Extracted data entries
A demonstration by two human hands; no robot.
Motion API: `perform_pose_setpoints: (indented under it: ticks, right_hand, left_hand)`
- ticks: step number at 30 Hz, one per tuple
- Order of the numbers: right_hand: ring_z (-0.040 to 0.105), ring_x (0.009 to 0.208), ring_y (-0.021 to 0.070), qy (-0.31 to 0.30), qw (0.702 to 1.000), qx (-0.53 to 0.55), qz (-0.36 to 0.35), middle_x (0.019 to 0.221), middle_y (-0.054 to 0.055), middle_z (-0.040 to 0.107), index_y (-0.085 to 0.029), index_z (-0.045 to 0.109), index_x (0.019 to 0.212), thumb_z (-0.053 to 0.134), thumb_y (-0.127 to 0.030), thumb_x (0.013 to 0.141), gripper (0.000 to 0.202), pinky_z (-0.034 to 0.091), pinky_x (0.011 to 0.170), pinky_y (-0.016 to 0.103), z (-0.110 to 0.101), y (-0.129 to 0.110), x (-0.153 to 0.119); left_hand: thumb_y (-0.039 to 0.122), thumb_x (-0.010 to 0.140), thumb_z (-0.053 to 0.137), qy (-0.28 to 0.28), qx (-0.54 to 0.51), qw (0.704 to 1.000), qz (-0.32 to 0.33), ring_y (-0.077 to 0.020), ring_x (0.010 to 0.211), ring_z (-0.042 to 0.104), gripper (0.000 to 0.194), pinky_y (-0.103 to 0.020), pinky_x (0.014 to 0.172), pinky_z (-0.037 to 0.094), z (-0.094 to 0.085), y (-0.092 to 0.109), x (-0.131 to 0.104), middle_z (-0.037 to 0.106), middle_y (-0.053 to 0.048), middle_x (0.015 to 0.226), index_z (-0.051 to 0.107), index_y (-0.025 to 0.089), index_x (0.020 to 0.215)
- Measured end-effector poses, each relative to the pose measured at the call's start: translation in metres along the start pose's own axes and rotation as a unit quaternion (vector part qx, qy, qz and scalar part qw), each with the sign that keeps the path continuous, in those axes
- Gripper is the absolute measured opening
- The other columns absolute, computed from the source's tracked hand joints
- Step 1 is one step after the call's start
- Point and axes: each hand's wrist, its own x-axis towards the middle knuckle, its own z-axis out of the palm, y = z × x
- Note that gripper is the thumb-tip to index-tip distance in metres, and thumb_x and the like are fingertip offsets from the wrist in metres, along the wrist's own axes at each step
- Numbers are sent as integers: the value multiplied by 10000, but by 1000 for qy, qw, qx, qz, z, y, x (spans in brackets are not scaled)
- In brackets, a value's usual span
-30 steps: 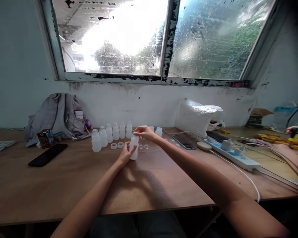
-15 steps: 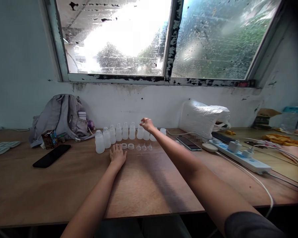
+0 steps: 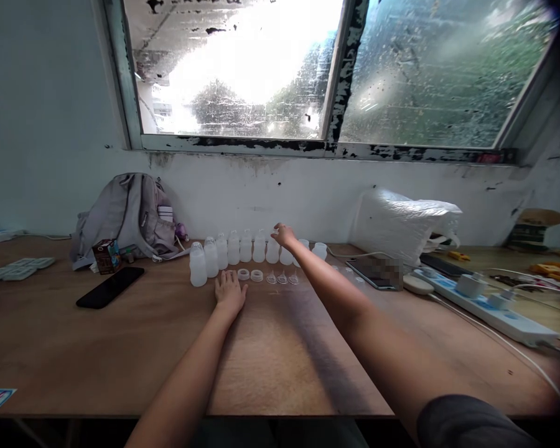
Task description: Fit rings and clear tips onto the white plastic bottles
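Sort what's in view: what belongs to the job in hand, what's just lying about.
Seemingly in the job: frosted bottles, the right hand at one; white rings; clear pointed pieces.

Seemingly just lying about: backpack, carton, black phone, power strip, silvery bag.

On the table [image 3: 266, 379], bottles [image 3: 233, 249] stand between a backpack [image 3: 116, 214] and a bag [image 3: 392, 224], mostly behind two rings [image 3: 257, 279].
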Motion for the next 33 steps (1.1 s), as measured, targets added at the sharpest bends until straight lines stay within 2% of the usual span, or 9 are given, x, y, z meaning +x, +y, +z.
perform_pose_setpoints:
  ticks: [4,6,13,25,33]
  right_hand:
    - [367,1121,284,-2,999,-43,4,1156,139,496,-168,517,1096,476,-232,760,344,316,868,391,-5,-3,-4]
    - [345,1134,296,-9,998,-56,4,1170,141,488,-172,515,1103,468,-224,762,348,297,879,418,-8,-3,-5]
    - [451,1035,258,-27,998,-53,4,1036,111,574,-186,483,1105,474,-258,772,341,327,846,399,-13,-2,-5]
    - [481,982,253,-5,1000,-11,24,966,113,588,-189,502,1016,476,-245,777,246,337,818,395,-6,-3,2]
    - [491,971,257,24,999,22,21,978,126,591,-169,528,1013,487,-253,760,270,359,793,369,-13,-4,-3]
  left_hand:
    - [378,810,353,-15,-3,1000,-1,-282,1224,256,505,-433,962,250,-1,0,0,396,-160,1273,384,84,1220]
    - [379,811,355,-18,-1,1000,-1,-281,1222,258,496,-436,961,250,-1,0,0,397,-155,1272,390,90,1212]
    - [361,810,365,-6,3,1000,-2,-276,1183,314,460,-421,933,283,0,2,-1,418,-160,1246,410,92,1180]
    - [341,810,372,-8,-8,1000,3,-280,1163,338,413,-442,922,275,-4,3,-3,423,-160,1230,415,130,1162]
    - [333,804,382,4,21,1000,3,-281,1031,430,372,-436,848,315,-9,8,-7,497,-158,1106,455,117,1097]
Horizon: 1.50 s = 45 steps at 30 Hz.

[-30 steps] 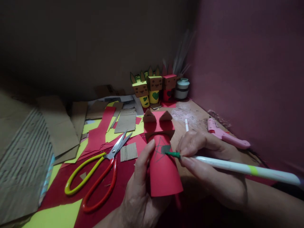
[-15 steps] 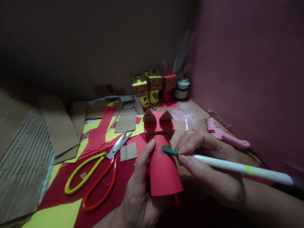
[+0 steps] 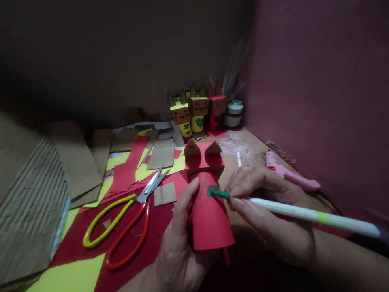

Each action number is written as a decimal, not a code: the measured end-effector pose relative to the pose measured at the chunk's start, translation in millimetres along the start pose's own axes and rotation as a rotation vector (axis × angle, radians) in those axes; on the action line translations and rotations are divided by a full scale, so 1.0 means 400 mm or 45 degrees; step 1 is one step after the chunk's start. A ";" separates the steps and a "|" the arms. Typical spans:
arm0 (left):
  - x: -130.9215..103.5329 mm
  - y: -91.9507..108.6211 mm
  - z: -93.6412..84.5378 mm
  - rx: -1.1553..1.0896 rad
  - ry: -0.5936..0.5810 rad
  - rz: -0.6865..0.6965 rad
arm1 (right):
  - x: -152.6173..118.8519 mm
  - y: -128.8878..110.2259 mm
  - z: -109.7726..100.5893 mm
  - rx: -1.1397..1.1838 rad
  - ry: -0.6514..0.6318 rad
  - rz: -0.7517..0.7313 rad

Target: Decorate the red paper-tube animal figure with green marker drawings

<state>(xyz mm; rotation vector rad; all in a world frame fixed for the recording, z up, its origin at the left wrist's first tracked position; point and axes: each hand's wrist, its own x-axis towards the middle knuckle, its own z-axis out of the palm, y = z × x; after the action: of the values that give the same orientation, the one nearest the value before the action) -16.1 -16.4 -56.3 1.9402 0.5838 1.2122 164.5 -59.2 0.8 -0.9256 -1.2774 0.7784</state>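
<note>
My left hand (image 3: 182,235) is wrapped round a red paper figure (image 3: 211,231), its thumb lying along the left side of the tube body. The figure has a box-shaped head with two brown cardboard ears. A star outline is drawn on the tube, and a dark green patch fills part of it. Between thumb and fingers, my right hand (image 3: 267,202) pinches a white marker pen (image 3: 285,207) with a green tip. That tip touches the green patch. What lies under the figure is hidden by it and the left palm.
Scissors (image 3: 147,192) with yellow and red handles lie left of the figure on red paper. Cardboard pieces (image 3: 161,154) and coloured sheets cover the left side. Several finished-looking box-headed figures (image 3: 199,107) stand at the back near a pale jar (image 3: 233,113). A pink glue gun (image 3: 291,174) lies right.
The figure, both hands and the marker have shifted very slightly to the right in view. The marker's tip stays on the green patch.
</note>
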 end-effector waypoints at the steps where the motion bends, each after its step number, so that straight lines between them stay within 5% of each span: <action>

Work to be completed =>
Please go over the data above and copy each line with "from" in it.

Expected output =>
- The other columns absolute, computed from the source's tracked hand joints
- Note that gripper is the thumb-tip to index-tip distance in metres, and thumb_x and the like are fingertip offsets from the wrist in metres, along the wrist's own axes at each step

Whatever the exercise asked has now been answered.